# Exercise requirements
Restate the listing in full, keeping every word as it is.

# Supplied material
────

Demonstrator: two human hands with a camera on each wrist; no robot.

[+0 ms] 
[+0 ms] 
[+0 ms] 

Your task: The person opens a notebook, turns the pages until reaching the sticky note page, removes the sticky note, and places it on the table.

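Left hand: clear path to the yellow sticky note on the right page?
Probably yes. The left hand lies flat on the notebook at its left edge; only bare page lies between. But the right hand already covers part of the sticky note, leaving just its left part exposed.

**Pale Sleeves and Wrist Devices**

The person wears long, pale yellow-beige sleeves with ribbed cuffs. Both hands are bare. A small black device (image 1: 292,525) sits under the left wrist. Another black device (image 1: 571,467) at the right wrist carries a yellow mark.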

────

# Answer space
Demonstrator: two human hands with a camera on each wrist; no robot.

[+0 ms] 
[+0 ms] 
[+0 ms] 

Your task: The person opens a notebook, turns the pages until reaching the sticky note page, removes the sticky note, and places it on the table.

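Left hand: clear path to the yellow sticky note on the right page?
Probably yes. The left hand lies flat on the notebook at its left edge; only bare page lies between. But the right hand already covers part of the sticky note, leaving just its left part exposed.

**Pale Sleeves and Wrist Devices**

The person wears long, pale yellow-beige sleeves with ribbed cuffs. Both hands are bare. A small black device (image 1: 292,525) sits under the left wrist. Another black device (image 1: 571,467) at the right wrist carries a yellow mark.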

This completes the required output.